New Rules for Self-Driving Cars Aim to Fix What Ain't Broke
The folks at the National Highway Transportation Safety Administration (NHTSA) are a lot like other regulators: When they see that a given power exists, they covet it.
Charged with developing standards for self-driving cars, NHTSA this week published a set of nonbinding guidelines for the embryonic industry that, to be fair, are mostly commendable as an exercise in regulatory restraint. But buried in the 116-page proposal are ideas that, if enacted, would require a massive expansion in the role the federal government plays in the development of new automotive technologies.
Luckily, for this authority to be realized, Congress would need to grant its approval. If we’re fortunate, Congress will do no such thing.
Tagged with the seemingly inoffensive moniker of “pre-market approval,” the NHTSA pitch would grant the agency a regulatory veto over almost any new self-driving technology. The impact would be enormous, subjecting innovators to unprecedented and unnecessary scrutiny, in addition to a drawn-out process of regulatory delays.
The guidelines contemplate two different paths to grant the agency pre-market approval authority. Under the first, NHTSA could prohibit a manufacturer from introducing any highly automated vehicle without first obtaining federal approval. Under this system, any new technology would be presumed forbidden unless or until granted express permission. Moreover, the guidelines note that this system would require a “large increase in agency resources.”
The second path is at least somewhat more reasonable. It proposes a system of “hybrid certification,” under which the federal government would grant an initial blessing to technologies that would be self-certified later by vehicle manufacturers. While less invasive, this idea still fails to overcome the basic problem of forcing delays in a fast-moving new industry in which virtually all meaningful advancements will be novel. The big danger is that such delays could lead to the rise and deployment of inferior technology, simply by virtue of happenstance.
For those lawmakers who embrace free markets and limited government, opposing both visions of pre-market approval is a no-brainer. Adding red tape to the process by which vehicles are brought to market will only increase consumer costs and chill development of these exciting technologies.

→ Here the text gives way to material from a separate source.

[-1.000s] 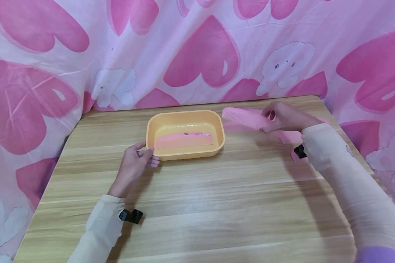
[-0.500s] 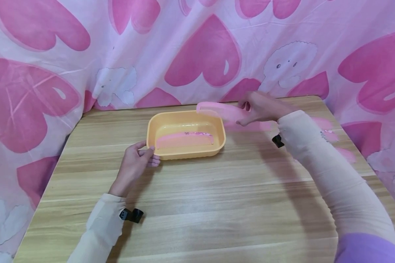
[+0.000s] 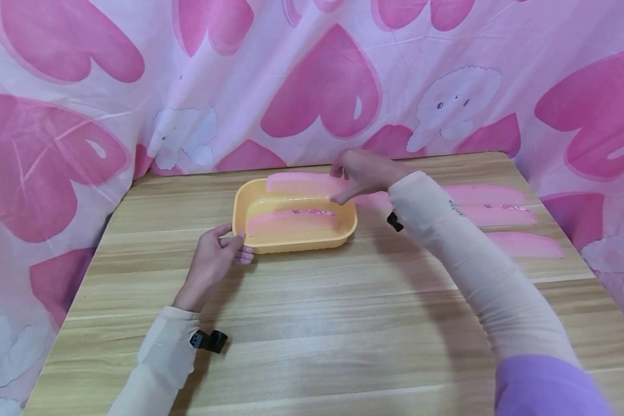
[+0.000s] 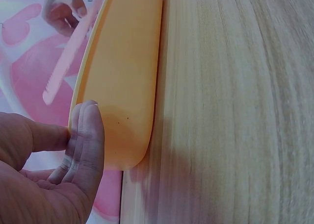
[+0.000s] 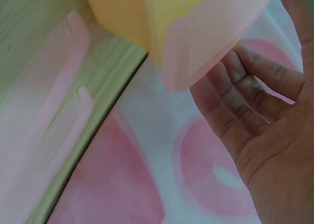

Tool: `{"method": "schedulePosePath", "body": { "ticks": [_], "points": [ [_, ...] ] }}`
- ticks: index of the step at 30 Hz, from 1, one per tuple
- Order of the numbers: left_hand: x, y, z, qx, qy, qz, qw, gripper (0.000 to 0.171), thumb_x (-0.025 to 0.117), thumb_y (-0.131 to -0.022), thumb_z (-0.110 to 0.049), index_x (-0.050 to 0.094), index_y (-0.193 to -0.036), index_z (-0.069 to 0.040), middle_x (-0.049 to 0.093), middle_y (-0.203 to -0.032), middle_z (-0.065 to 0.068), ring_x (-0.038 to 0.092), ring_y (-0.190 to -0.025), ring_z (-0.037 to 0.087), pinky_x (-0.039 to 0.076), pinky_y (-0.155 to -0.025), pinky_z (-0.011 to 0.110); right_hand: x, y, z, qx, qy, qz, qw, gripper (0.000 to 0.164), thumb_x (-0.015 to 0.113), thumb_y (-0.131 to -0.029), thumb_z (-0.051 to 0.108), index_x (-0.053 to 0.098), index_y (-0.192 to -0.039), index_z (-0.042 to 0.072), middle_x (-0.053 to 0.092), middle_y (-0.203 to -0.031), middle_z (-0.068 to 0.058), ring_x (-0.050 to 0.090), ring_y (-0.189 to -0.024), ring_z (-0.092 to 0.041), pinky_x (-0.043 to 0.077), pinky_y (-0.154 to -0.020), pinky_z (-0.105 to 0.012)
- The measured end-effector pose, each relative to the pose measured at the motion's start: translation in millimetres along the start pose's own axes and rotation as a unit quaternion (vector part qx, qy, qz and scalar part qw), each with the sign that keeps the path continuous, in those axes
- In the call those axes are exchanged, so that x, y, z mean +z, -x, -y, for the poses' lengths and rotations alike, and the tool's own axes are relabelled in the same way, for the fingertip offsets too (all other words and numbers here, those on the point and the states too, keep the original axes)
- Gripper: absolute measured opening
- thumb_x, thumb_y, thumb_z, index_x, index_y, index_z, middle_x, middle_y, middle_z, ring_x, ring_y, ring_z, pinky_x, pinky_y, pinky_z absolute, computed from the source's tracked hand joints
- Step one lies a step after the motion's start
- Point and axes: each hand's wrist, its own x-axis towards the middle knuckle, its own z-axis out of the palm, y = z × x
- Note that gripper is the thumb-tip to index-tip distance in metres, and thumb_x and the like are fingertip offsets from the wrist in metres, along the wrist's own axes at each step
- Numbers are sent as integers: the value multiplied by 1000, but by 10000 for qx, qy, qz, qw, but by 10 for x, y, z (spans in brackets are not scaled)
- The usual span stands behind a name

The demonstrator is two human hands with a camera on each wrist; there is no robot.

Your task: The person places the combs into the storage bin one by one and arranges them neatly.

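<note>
A yellow-orange plastic box [image 3: 296, 245] stands towards the back of the table, with one pink comb [image 3: 286, 223] lying in it. My left hand [image 3: 213, 257] pinches the rim at its front left corner, thumb on one side and fingers against the outer wall [image 4: 125, 72]. Over the back right of the box, my right hand [image 3: 366, 171] holds a second pink comb [image 3: 299, 183] by one end. Its teeth face down in the head view. The right wrist view shows this held comb [image 5: 206, 42] close to the box.
More pink combs lie to the right: one partly hidden comb [image 3: 372, 200] beside the box, others like the comb [image 3: 527, 245] farther right, partly under my right forearm. A pink heart-patterned cloth [image 3: 317, 86] hangs behind the wooden table [image 3: 317, 335].
My right hand has carried the held comb leftward from the combs on the right to above the box. The left hand stays on the box's corner.
</note>
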Motion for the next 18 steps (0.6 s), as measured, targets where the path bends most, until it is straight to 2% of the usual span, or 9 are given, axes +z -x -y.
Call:
{"method": "schedulePosePath", "body": {
  "ticks": [7,11,14,18],
  "points": [
    [7,6,2,-62,31,-35,10000,48,50,-107,-14,38,-149,6,72,-98,25,73,-77,18,65,-78,32,170,-184,132,128,1,378,9992,40,85,-71,32,71,-93,2,64,-86,-6,52,-69,-17,51,-67,-30],
    [9,-4,5,-1,58,-37,10000,47,51,-107,-13,39,-148,7,72,-96,24,73,-76,18,65,-75,31,277,-253,171,124,7,566,9983,30,81,-71,28,59,-76,7,43,-71,3,37,-60,-12,33,-55,-25],
    [12,-11,7,32,89,-39,9999,47,51,-107,-13,39,-147,7,72,-93,24,73,-74,18,65,-74,31,362,-298,187,66,35,659,9978,38,80,-70,25,45,-66,10,28,-66,4,25,-58,-11,18,-53,-27],
    [13,-12,6,5,91,-40,10000,48,51,-107,-13,38,-148,7,73,-94,23,73,-74,16,65,-75,31,467,-339,202,254,61,820,9963,37,82,-70,26,48,-70,12,33,-68,5,30,-60,-11,22,-52,-26]
  ]
}}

For other lawmakers, including those concerned about the readiness of autonomous-vehicle technology, the proposals might be more difficult to dismiss. NHTSA’s case for pre-market approval authority is modeled on other federal bodies that currently wield similar authority. In particular, the agency cites the Federal Aviation Administration, which uses pre-market approval in its evaluation of autopilot and other aviation systems.
Whether the FAA’s system, itself, is ideal is a separate question and worthy of exploration. What’s more pressing is to make clear that there is no good reason for NHTSA to abandon its current system of self-certification. Under that system, the agency uses a risk-based selection process to test a sample of vehicles and standards. Though imperfect, this approach has been proven to strike an effective balance between consumer protection and market flexibility.
Similar to how insurance companies evaluate risk, the self-certification system balances the potential severity of a hazard with how often it is expected to be a problem. On that basis, NHTSA targets the products of greatest concern. And, by its own admission, NHTSA notes that, historically, “instances of non-compliance, especially non-compliance having substantial safety implications, are rare” under its current approach. Unless NHTSA can demonstrate that highly automated vehicles require a substantially more onerous method of scrutiny, there’s simply no reason to move away from a system that, since passage of the National Traffic and Motor Vehicle Safety Act in 1966, has proven an effective regulatory tool.
Based on a recent op-ed by President Obama published in the Pittsburgh Post-Gazette, there is every reason to believe that the administration will attempt to make the case for granting NHTSA a more robust role in vetting future technologies. Lawmakers of all persuasions would do well to regard such proposals with extreme skepticism.
Ian Adams is an attorney in California and senior fellow of the R Street Institute.